THERE was a fascinating piece in The Economist this month on why the Mormons - a relatively small USA religious sect with a very strange history - have succeeded beyond their numbers in terms both political and commercial.
The article gives several possible explanations.
The 19th-century founder Joseph Smith and his followers were hounded out of New York both for heresy and unacceptable doctrines.
Finally, Brigham Young found them a safe haven in Utah. This sense of being outsiders and unwanted has often acted as a spur to achievement.
They have always valuedmaterial success. The Marriott School of Management at Brigham Young University is one of the best in the country. They also give 10 per cent of their income to the church.
Mormons - men and women - are expected to spend about two years as missionaries away from home, selling a religion that sounds more unlikely than the unlikeliest brands of Christianity.
I guess if you can cope with that, you can sell anything.
And whereas most youngsters who take a year or two off after high school indulge themselves, Mormons - who don't drink alcohol or coffee and are supposed to reserve sex for marriage - spend their time off dealing with difficult and unusual situations which are far more likely to teach them survival skills than the typical overindulged, over-financed, overprotected Western child.
Indeed, the article suggests that it is the two-year compulsory army service most young Israelis undergo (or used to) that gives them, too, the competitive edge wherever they go around the world.
Mormons regard creating "order out of chaos" to be a divine trait, the result of which is an efficient, unitary religious organisation that contrasts with the ill-disciplined, fractious, divided chaos that characterises all the major world religions today. Of course, it helps to be small and centralised.
Naturally, I was immediately drawn to making comparisons with Jews. We, too, have done well commercially beyond our numbers and we share a sense of alienation and persecution.
Our religion is also commerce friendly and our history has pushed us into such areas to survive. But in our small little religion we have probably as many denominations sects, splits and variations as any of the religions who are a million times greater in number than we are.
There is fierce rivalry between different communities. We have been scattered and blown around by violence.
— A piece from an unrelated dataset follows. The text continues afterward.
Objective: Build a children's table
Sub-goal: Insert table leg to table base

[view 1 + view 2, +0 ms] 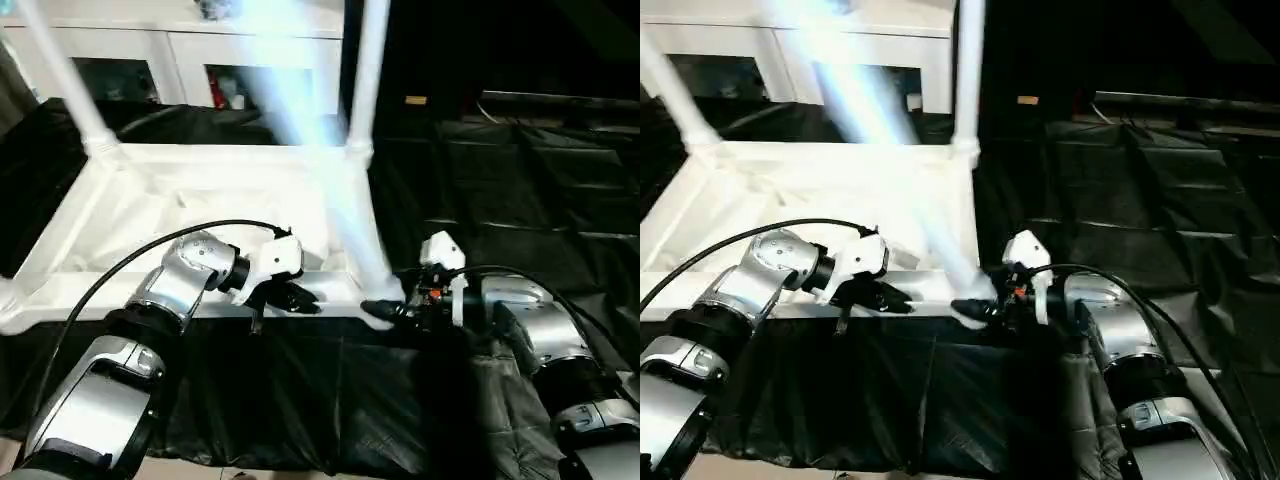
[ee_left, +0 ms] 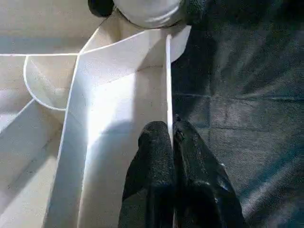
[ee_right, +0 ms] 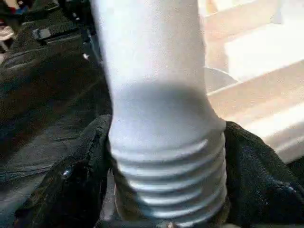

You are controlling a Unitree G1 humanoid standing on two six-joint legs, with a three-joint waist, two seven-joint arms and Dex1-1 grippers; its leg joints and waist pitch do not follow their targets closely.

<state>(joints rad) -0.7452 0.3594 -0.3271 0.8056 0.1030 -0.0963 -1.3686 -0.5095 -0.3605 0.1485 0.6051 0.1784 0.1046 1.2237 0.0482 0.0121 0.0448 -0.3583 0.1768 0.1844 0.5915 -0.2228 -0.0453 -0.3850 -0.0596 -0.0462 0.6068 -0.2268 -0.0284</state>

Although a common ritual and language has kept some sort of central core, the reality is that we are a pot-pourri of different cultures, races, nationalities and loyalties.
Apart from ultra-orthodoxy, the attrition rate is staggering and it is hard to argue that religion plays any part - let alone defines - the success of Israeli entrepreneurs.
We are as fractious as communists and as anti-establishment as anarchists. So organisation, cohesion and discipline are not our fortes.
But on the other hand, our record shows that it is not just in commerce that we do well. We are just as successful in virtually every area of human intellectual activity (let's not talk about sport).
So what is the real secret of our success? Indeed, being disliked, envied and persecuted, like the Mormons, we have learned to be self-sufficient.
We have had to pull ourselves out of the muck by our own shoestrings with no affirmative action, no preferential treatment, no support structure, and the words of Hillel 2,000 years ago: "If I am not for myself, who will be for me, but if I am only for myself, what am I?"
And this is why I worry. Because we are now creating a different kind of Jew in two contrasting ways.
There is now, around the Jewish world - but mainly in Israel - a culture of religious dependence on handouts.
Study is an essential part of our tradition. Study is something we are religiously bound to do throughout our lives.
However, at one time everyone who studied also had to have a job. But now a whole generation has been encouraged to be entirely dependent on welfare, rich parents or willing donors.
It was never so before or on such a grand scale. This culture of dependence can only lead to disaster. Large numbers of Jews rely on indulgent parents or that lovely Yiddish word shtiklech (fiddles).
Fiddle this, fiddle that, look for a quick deal, a windfall, a lottery win, a smuggle, anything but a real career, a proper job - because in the end Ma and Pa will bail me out.
I used to argue that what gave us the edge was Talmudic training, brainpower, religious discipline and the need for self-sufficiency.
But now I don't know any more. Nothing destroys initiative like having it too easy.
It is not a matter of wealth. It is a matter of culture. If we change our culture from dynamic to passive, we will lose.
Thomas Friedman wrote in the NY Times last week that he does not see any new leadership in the Arab world, despite the much-trumpeted "Spring".
No up and coming leader is prepared to think out of the box, to stop blaming the West, Israel, everybody else for their woes.
They all claim Islam is the answer, but to the Arab street Islam is the handout that the Brotherhood, Hamas and Hezbollah offer, or the subsidies the oil-rich states provide.
They also want an overnight fix without changing the game plan, without struggling to improve.
Perhaps that is why the Almighty is not giving us peace. Conflict is the only option left to force us to face an existential crisis.
What God is telling us is to get off our butts, whether we are saints or scholars, would-be tycoons or missionaries.
Remember, the Israelites wanted to stay in Egypt, in comfortable slavery. They needed a push. God helps those who help themselves!